Unthinkable Decisions and Legal Battles
Some families have faced even more unthinkable scenarios. In California in 2019, two couples discovered they had been raising each other's biological daughters after an IVF mix-up. Alexander and Daphna Cardinale had welcomed a baby girl, May, and raised her for months before DNA tests revealed neither was biologically related to her. Simultaneously, another couple, Annie and her husband, were raising the Cardinales' biological daughter, Zoe.
After meeting, the couples made the extraordinary decision to swap the babies back. The transition was gradual, moving from visits to overnight stays before the girls returned to their genetic parents. Daphna reflected, "I carried this child. I birthed her. She felt so familiar to me that it didn't even occur to me that she couldn't be ours." Even after the swap, both families remained closely intertwined, spending holidays together and raising the girls as part of a blended extended family.
In New York, another couple gave birth to twin boys who were not biologically theirs, leading to a legal battle before the children were returned to their genetic parents. In the UK, one of the most infamous cases occurred at Leeds General Infirmary in the early 2000s, when a sperm mix-up led to a white couple having mixed-race twins. An official investigation blamed human error and poor labelling, prompting sweeping changes to safety procedures that still shape fertility regulation today.

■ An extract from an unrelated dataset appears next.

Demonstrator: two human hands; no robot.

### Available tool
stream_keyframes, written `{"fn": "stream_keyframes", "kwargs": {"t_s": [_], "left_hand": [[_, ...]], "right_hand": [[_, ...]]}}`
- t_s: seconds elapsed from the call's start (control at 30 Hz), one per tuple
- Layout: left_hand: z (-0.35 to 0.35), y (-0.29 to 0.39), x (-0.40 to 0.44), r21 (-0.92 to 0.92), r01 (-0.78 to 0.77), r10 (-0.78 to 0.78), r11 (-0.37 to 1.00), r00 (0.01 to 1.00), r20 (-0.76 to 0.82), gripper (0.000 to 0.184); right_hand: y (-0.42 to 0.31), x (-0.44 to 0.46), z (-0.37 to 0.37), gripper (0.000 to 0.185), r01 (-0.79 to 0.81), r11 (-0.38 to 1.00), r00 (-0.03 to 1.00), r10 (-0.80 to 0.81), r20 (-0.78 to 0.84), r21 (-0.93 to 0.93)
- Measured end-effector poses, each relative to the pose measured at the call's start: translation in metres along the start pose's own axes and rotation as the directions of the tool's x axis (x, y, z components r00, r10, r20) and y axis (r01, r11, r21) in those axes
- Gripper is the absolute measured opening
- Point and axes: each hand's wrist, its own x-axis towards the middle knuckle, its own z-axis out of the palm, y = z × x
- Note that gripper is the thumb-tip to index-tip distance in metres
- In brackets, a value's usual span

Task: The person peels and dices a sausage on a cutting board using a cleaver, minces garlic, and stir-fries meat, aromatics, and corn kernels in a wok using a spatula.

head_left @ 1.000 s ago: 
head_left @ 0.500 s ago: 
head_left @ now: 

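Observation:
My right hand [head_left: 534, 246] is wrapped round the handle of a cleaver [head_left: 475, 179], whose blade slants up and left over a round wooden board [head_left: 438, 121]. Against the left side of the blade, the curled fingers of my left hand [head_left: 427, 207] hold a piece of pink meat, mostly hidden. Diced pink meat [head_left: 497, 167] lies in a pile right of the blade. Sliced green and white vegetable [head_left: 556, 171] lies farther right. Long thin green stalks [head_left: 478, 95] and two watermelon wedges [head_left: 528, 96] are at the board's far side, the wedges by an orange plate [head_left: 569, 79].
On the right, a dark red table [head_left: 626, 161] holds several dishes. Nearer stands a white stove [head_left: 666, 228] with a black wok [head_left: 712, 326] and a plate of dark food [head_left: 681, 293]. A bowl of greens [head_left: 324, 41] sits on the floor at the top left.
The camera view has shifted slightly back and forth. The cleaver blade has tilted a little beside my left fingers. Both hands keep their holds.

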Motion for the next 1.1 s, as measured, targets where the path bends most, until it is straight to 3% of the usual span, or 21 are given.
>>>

Legal and Ethical Murkiness
Even now, the legal and ethical consequences remain murky. In Australia, experts say the law tends to prioritise the woman who gives birth, meaning biological parents may have little claim, even in cases of proven error. This reality has already played out in Brisbane, where the birth mother is likely to retain parental rights despite the child not being genetically hers.
Cases like these remain exceptionally rare but not impossible. A 2018 US study estimated major IVF errors occur roughly once in every 2,000 cycles, with less serious mistakes happening far more frequently. In the UK, fertility regulator figures show no cases of embryos being implanted into the wrong patient in recent years, but hundreds of other incidents and near misses are still recorded.
Modern clinics rely on barcode tracking, strict lab protocols, and double-witnessing systems designed to prevent these mistakes. However, IVF, for all its technological sophistication, still depends on human handling at every stage. As these cases demonstrate, when something goes wrong, the consequences are not just clinical—they are lifelong, reshaping families in profound and often painful ways.